Expression data normalization and robustness
For each sample, the geometric mean of each of the positive controls was calculated with the nSolver software analysis tool to estimate the overall assay efficiency. Using nSolver software, raw data were first normalized using the average of the geometric means of six expression sequences not present in any known organism that are spiked into the samples and serve as positive controls. Counts were normalized for all target RNAs in all samples based on the positive control RNA to account for differences in hybridization efficiency and post-hybridization processing, including purification and immobilization of complexes (one sample outside the range of 0.3–3 was removed). Housekeeping genes were then removed if the mean intensity was less than two standard deviations above the mean of the negative controls (six random sequences not present in any organism and not spiked into the samples) or if the coefficient of variation of the intensity of each housekeeping gene divided by the geometric mean of all housekeeping genes for each sample was greater than 90% (geNorm algorithm [40]). Subsequently, the mRNA content normalization was performed using the average of the geometric means of the acceptable housekeeping genes as a scaling factor for the endogenous targets. There were no samples with scaling factors outside the range of 0.10–10.
TCGA samples
Clinical and gene expression data were downloaded from the TCGA data portal. Gene expression data in the TCGA were available for 43 primary melanoma samples. A total of 753 out of the original 760 genes assessed in the pilot InterMEL study were also reported in TCGA. None of these genes were nominally significantly associated with any clinical features studied in the discovery analysis.
Survival analysis
Patients were treated by standard therapy including surgery and chemo- or radiation therapy.

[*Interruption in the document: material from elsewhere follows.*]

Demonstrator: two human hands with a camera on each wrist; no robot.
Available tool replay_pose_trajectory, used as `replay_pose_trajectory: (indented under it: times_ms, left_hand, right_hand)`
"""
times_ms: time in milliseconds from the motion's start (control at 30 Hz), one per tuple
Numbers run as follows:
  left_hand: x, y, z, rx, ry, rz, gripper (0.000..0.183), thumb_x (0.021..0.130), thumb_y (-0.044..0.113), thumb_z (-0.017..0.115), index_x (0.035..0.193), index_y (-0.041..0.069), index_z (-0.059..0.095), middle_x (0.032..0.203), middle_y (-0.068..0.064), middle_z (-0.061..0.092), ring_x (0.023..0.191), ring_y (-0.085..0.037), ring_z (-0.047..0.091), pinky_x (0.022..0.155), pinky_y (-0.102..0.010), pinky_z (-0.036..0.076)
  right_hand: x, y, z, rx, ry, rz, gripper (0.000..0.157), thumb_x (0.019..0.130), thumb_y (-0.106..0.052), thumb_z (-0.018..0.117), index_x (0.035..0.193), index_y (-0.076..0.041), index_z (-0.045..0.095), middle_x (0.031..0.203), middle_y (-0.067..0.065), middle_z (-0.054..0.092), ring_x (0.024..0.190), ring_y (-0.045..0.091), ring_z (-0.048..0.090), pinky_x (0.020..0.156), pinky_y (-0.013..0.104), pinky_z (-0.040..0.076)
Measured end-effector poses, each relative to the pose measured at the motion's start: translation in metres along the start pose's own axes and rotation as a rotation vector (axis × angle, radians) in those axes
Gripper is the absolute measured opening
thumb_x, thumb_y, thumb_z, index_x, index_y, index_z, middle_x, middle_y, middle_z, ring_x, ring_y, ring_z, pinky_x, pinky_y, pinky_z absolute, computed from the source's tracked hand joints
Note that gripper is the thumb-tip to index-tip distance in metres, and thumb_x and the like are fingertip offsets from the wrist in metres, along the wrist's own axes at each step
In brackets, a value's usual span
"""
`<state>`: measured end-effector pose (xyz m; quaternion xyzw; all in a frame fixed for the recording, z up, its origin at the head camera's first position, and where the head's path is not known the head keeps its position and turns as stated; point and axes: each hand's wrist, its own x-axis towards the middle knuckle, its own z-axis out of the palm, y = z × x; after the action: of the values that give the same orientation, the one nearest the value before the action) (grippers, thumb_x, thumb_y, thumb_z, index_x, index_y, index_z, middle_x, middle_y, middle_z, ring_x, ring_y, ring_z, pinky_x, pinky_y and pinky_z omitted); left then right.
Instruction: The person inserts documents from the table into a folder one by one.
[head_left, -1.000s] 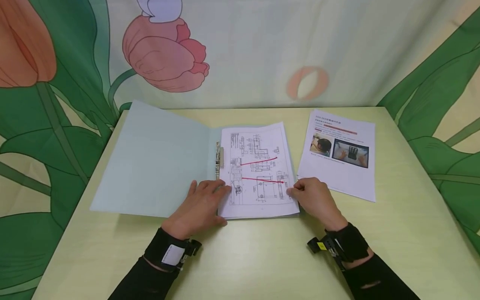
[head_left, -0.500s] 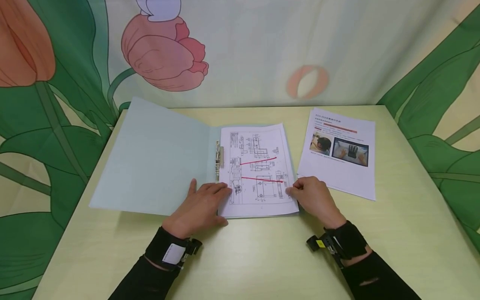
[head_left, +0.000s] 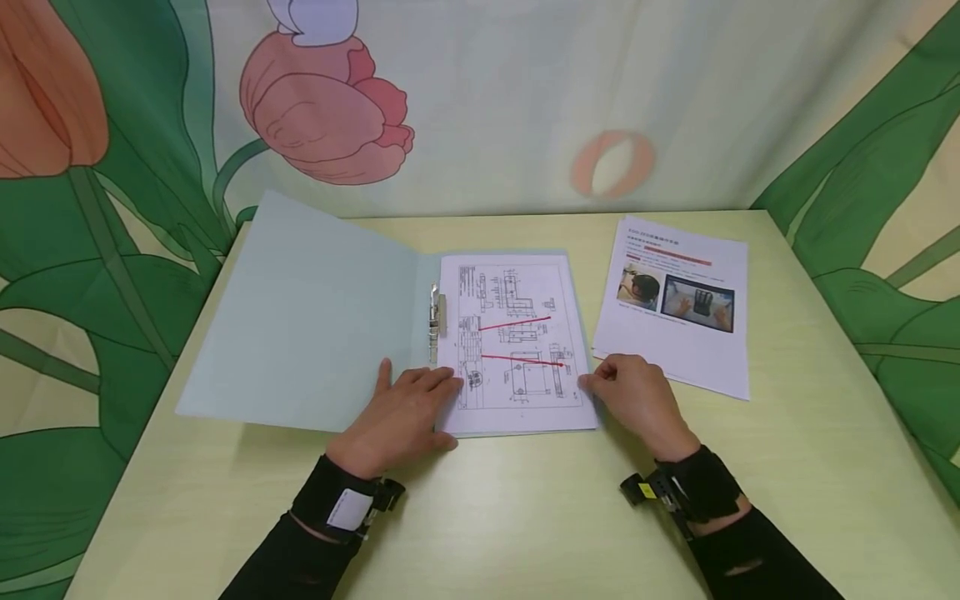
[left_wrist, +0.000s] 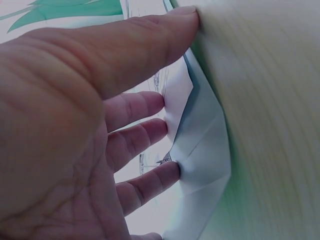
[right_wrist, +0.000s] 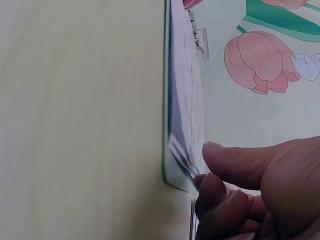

We used Kaplan-Meier analysis (log-rank test) to compare subjects with high (≥ median) versus low (< median) level of expression by overall survival. Each gene was analyzed separately.
To test relevance of the results of the analysis of primary melanomas to metastatic melanomas, we identified differentially expressed genes between LN-positive versus LN-negative primary tumors. A total of 14 genes that were significant in both InterMEL and TCGA samples have been analyzed: PIK3CG, PLCG2, TLR4, CASP8, ITGA8, IL2RB, FLT1, RAC2, NTRK1, IL2RA, IL7R, JAK2, RASGRP1, and HSP90B1. All these genes were downregulated in LN-positive samples. The logarithm of the average expression across the genes was used as a score to predict survival. The median score was used to stratify cases into high or low average expression. Metastatic (total 460) TCGA samples and metastatic (total 214) samples from the GEO GSE65904 dataset [41] were used in the analysis. In GSE65904 gene expression was measured by the Illumina HumanHT-12 microarray platform (48,107 probes). Probe expressions were converted into gene expressions by choosing the probe with the largest average expression across all samples.
Statistical analysis
Our hypothesis was that gene expression in primary melanomas is associated with clinically relevant tumor and/or patient characteristics. In univariate analyses, we used nonparametric correlation to detect associations of clinically relevant characteristics with TILs, Breslow’s thickness, and TMR. Associations of the gene expression level with binary characteristics (sex, lymph node status, and ulceration status) were assessed using t-statistics. The Benjamini–Hochberg false discovery rate (FDR) method was used to adjust for multiple testing [42]. We separated our analysis into discovery using primary data from the pilot InterMEL samples, and a validation sample, using an in-silico analysis of SKCM TCGA sample expression and clinical data. Associations nominally significant in the discovery analysis were used in the validation analysis. Statistical significance in the validation analysis was decided based on the number of tests in the validation phase. We then performed a combined analysis of both samples by using inverse variance meta-analysis of pilot InterMEL and TCGA results.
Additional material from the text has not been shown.